Demora no socorro indigna população após acidente com motociclistas em Cacoal

CACOAL — Um grave acidente de trânsito ocorrido na noite de domingo, 13, em Cacoal reacendeu críticas da população à centralização dos serviços de emergência do estado. O caso aconteceu na interseção das ruas Antônio de Paula Nunes e Marquês de Pombal e envolveu duas motocicletas. A condutora de uma das motos, uma mulher que não teve a identidade divulgada, sofreu uma fratura no punho direito e permaneceu por mais de uma hora e meia caída no local, gritando de dor, à espera de atendimento médico.

A situação comoveu e revoltou moradores e comerciantes da região, que tentaram, sem sucesso, agilizar o socorro por meio de ligações para o número 190. Apesar da gravidade da situação e das diversas tentativas de contato, a ambulância demorou a chegar. A Polícia Científica foi a primeira a atender a ocorrência, iniciando os procedimentos periciais enquanto a vítima ainda agonizava de dor.

De acordo com testemunhas, a lentidão no atendimento se deve, em parte, à recente mudança implementada pelo Governo do Estado de Rondônia, que centralizou os atendimentos de emergência na cidade de Ji-Paraná. Essa decisão, que unificou as centrais de chamada para o número 190 em uma única sede, vem sendo alvo de duras críticas em diversas cidades do interior, sobretudo em situações como esta, em que o tempo de resposta pode ser determinante para salvar vidas ou evitar sequelas permanentes.

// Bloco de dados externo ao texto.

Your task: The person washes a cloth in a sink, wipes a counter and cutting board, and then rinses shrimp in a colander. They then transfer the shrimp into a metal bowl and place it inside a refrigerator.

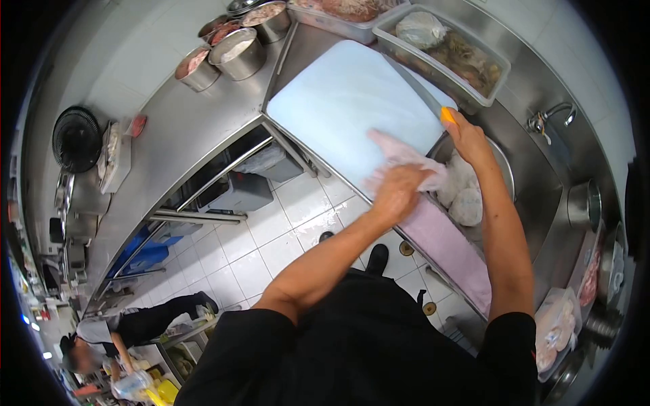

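Note:
My left hand (398, 193) is closed on a pale pink cloth (399, 152), which lies bunched and blurred on the near edge of a light blue cutting board (332, 95). In my right hand (467, 139) is the yellow handle of a knife (423, 89). Its long blade points away from me along the board's right side. A second pink cloth (443, 243), folded lengthwise, lies on the counter's near edge beneath my forearms. Right of the board, partly behind my right forearm, a metal bowl (509, 166) holds pale bundles that look wrapped in plastic.
Beyond the board stands a clear plastic tub (497, 81) of food. Metal pots (240, 59) with meat are at the back left. A faucet (552, 118) rises at the right, with a bag of meat (556, 325) below. Another person (135, 331) works at the lower left.

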The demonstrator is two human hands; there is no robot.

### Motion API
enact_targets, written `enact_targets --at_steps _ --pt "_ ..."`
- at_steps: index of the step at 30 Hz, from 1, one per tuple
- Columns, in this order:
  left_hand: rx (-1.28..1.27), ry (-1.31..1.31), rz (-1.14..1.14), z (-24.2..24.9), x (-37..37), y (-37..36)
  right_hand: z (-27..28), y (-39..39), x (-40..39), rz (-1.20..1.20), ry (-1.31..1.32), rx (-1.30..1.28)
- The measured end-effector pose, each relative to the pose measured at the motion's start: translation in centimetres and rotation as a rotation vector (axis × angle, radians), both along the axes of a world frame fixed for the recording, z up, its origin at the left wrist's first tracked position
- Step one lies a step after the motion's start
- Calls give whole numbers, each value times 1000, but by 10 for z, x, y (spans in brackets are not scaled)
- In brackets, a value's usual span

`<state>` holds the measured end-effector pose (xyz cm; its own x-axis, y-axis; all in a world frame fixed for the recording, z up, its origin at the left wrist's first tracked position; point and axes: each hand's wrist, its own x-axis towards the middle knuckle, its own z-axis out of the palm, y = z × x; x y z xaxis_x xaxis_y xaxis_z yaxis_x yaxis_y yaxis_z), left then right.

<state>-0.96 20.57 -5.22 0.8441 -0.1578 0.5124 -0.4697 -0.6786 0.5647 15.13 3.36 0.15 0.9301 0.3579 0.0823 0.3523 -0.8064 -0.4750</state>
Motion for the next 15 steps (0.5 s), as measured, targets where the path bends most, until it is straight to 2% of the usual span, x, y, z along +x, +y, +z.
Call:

Moradores relataram congestionamento nas linhas telefônicas e, em alguns casos, dificuldade até mesmo para se fazer entender com os atendentes, devido à distância e ao desconhecimento das realidades locais por parte dos operadores de Ji-Paraná.

“É desumano. Ver uma mulher ferida, gritando de dor, e não conseguir socorro porque o telefone de emergência está congestionado ou demora para entender o que está acontecendo. Isso não pode continuar assim”, desabafou um morador que testemunhou o acidente.

A medida de centralização foi adotada sob a justificativa de economia e maior controle, mas tem mostrado efeitos colaterais preocupantes. Entidades da sociedade civil, vereadores e lideranças comunitárias de Cacoal já manifestaram preocupação com a precarização do atendimento emergencial e devem cobrar explicações do Governo do Estado e da Secretaria de Segurança Pública.

Enquanto isso, a vítima do acidente foi finalmente socorrida após uma longa espera e levada ao hospital para procedimentos médicos. Ainda não há informações atualizadas sobre seu estado de saúde.

O caso reacende a discussão sobre a eficácia das políticas públicas adotadas no setor de segurança e saúde e a necessidade urgente de descentralizar os atendimentos para garantir que a população tenha acesso rápido e eficiente a serviços essenciais, especialmente em momentos críticos como o vivido na noite deste domingo em Cacoal.